OleDB, Misses the first character of data
Asked Answered
K

4

5

I have a CSV Reading code for ASP.NET application I maintain. This ASP.NET website is running fine from 3 yrs now, and CSV reading code that use Ole.JetDB.4.0 is doing its work fine, except that once in a while some CSV with more than 4K-5K records create a problem. Usually the problem is that a record at random position [random row] miss the first character of it.

CSV File is just bunch of name and addresses per row, and they are in ASNI Format. CSV is comma seperate, no data have "comma" in data and now enclosing of field in Single or Double quote. Also, it doesn't happen often, We use the same code for say 70K record upload they works fine, but some time say in 3 yrs about 3-4 files have this problem only, we upload about one file daily.

For those who need what I did

using (System.Data.OleDb.OleDbConnection conn = new System.Data.OleDb.OleDbConnection
    ("Provider=Microsoft.Jet.OLEDB.4.0;Extended Properties='text;HDR=Yes;FMT=Delimited';Data Source=" + HttpContext.Current.Server.MapPath("/System/SaleList/"))
{
   string sql_select = "select * from [" + this.FileName + "]";
   System.Data.OleDb.OleDbDataAdapter da = new System.Data.OleDb.OleDbDataAdapter();
   da.SelectCommand = new System.Data.OleDb.OleDbCommand(sql_select, conn);
   DataSet ds = new DataSet();
   // Read the First line of File to know the header
   string[] lines = System.IO.File.ReadAllLines(HttpContext.Current.Server.MapPath("/System/SaleList/") + FileName);
   string header = "";
   if (lines.Length > 0)
      header = lines[0];

   string[] headers = header.Split(',');
   CreateSchema(headers, FileName);
   da.Fill(ds, "ListData");
   DataTable dt = ds.Tables["ListData"];
}

And this code is working fine except the mention thing.

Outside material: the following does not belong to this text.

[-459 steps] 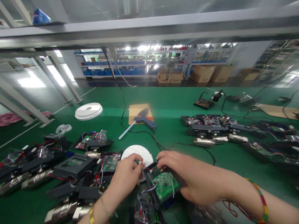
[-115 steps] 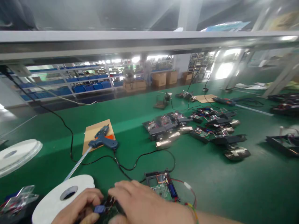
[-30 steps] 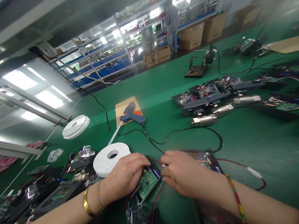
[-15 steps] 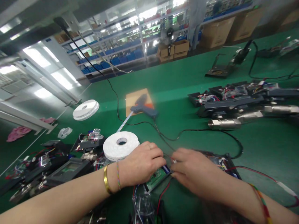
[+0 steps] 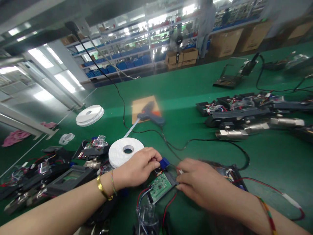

I cut some unrelated part so, might not work by copy paste.

EDIT: More information

  1. I try to use ODBC with Microsoft Text Driver, then I use ACE Driver with OleDB. the result is same with all three drive.

  2. If I swap the problem record, with the preceding Row those rows are read quite well, until the next problem row [if more than one row is having problem in original file], if those are only problem row it works fine.

So from above it looks like that something is there that distract character counter, but how I can ensure it working smooth is still a quiz.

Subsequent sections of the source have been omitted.